§ WORK REQUEST:
Repeat each entry exactly. Drop every image.

§ RECORDS PROVIDED:
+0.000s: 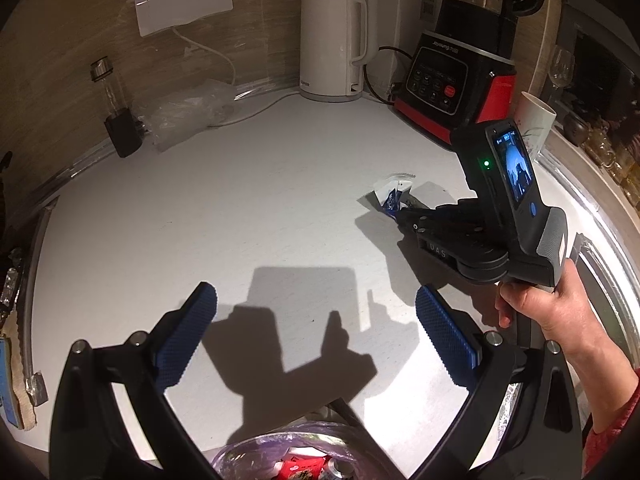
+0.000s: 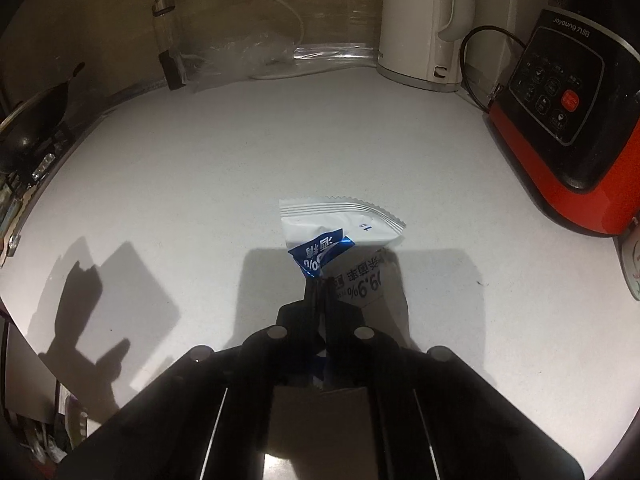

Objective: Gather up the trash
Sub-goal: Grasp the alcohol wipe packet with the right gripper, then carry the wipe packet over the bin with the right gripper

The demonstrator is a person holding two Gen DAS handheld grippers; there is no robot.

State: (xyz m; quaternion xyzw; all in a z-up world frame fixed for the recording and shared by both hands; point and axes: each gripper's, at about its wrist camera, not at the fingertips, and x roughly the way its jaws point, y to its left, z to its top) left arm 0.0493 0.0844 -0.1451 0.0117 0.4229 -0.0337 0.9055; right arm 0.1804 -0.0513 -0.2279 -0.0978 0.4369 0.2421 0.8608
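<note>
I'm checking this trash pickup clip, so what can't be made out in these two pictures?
- Wrapper: near end hidden between the shut right gripper fingers, right wrist view.
- Trash bag: cut off by the bottom edge, left wrist view; left gripper hangs open above.
- Wine glass: blurred at the fisheye rim.

A: The surface (image 2: 200, 168) looks matt white, faintly speckled. And the wrapper (image 2: 340, 226)?

B: Glossy foil-like plastic, crinkled, with a serrated edge. The kettle (image 1: 332, 44) is smooth white plastic; the left claw (image 1: 316, 336) has blue pads (image 1: 188, 336) of knurled rubbery texture.
</note>
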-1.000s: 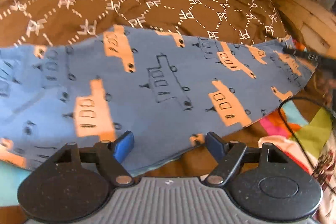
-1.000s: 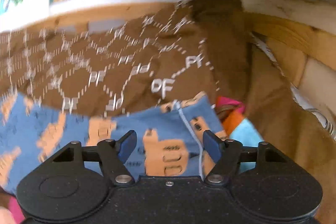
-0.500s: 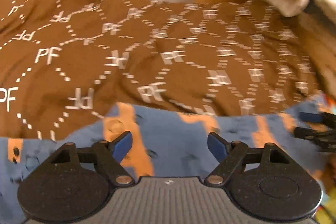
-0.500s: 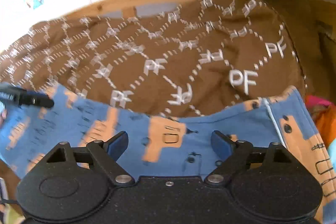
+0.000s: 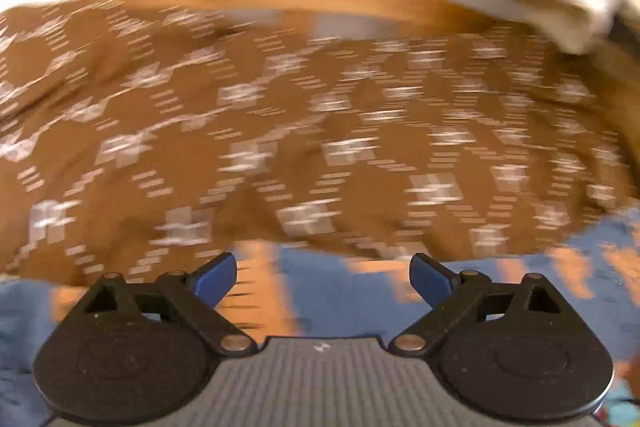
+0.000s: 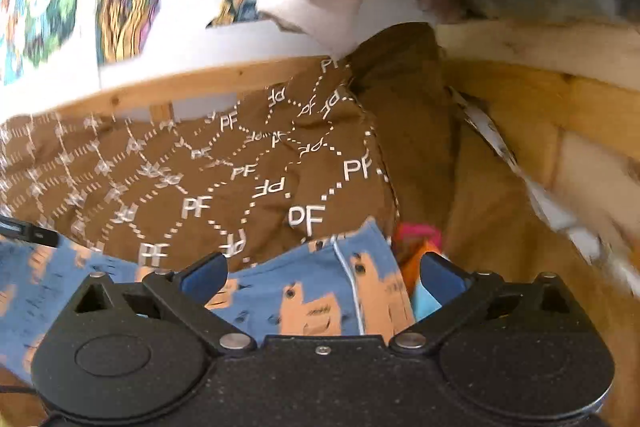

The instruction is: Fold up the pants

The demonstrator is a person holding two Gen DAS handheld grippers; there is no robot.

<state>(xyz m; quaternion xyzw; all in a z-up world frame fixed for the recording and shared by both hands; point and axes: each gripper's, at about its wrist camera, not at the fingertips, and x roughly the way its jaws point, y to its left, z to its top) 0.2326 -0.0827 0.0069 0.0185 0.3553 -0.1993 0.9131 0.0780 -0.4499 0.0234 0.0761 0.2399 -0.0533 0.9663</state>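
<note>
Brown patterned bedspread (image 5: pixel 280 131) filled mid-frame; blue pants (image 6: pixel 320 291) lay along the lower edge. Left hand-held gripper (image 5: pixel 322 277) and right hand-held gripper (image 6: pixel 322 273) both gaped wide, gripping nothing.

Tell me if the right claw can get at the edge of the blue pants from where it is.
Probably yes. The right claw is open, with the blue pants edge lying between its fingers on the brown blanket, and nothing covers it.
</note>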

§ YOUR SOLUTION:
+0.000s: 
+0.000s: 

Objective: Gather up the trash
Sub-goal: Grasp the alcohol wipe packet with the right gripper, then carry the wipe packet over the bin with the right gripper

The demonstrator is a person holding two Gen DAS handheld grippers; there is no robot.

State: (xyz m; quaternion xyzw; all in a z-up world frame fixed for the recording and shared by both hands; point and axes: each gripper's, at about its wrist camera, not at the fingertips, and x roughly the way its jaws point, y to its left, z to its top) left arm 0.0493 0.0844 -0.1451 0.0117 0.4229 -0.0337 0.9055; right arm 0.1804 -0.0513 -0.2279 -0.0978 0.4369 0.2421 0.8608
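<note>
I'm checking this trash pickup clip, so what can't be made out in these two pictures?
- Wrapper: near end hidden between the shut right gripper fingers, right wrist view.
- Trash bag: cut off by the bottom edge, left wrist view; left gripper hangs open above.
- Wine glass: blurred at the fisheye rim.

A: The surface (image 2: 200, 168) looks matt white, faintly speckled. And the wrapper (image 2: 340, 226)?

B: Glossy foil-like plastic, crinkled, with a serrated edge. The kettle (image 1: 332, 44) is smooth white plastic; the left claw (image 1: 316, 336) has blue pads (image 1: 188, 336) of knurled rubbery texture.
</note>
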-1.000s: 
-1.000s: 
-0.500s: 
-0.500s: 
+0.000s: 
+0.000s: 

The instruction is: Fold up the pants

The demonstrator is a person holding two Gen DAS handheld grippers; there is no robot.

<state>(xyz m; quaternion xyzw; all in a z-up world frame fixed for the recording and shared by both hands; point and axes: each gripper's, at about its wrist camera, not at the fingertips, and x roughly the way its jaws point, y to its left, z to its top) 0.2326 -0.0827 0.0069 0.0185 0.3553 -0.1993 0.9131 0.0780 -0.4499 0.0234 0.0761 0.2399 -0.0533 0.9663</state>
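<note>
Brown patterned bedspread (image 5: pixel 280 131) filled mid-frame; blue pants (image 6: pixel 320 291) lay along the lower edge. Left hand-held gripper (image 5: pixel 322 277) and right hand-held gripper (image 6: pixel 322 273) both gaped wide, gripping nothing.

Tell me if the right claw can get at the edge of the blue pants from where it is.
Probably yes. The right claw is open, with the blue pants edge lying between its fingers on the brown blanket, and nothing covers it.
</note>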

This answer has been given in full.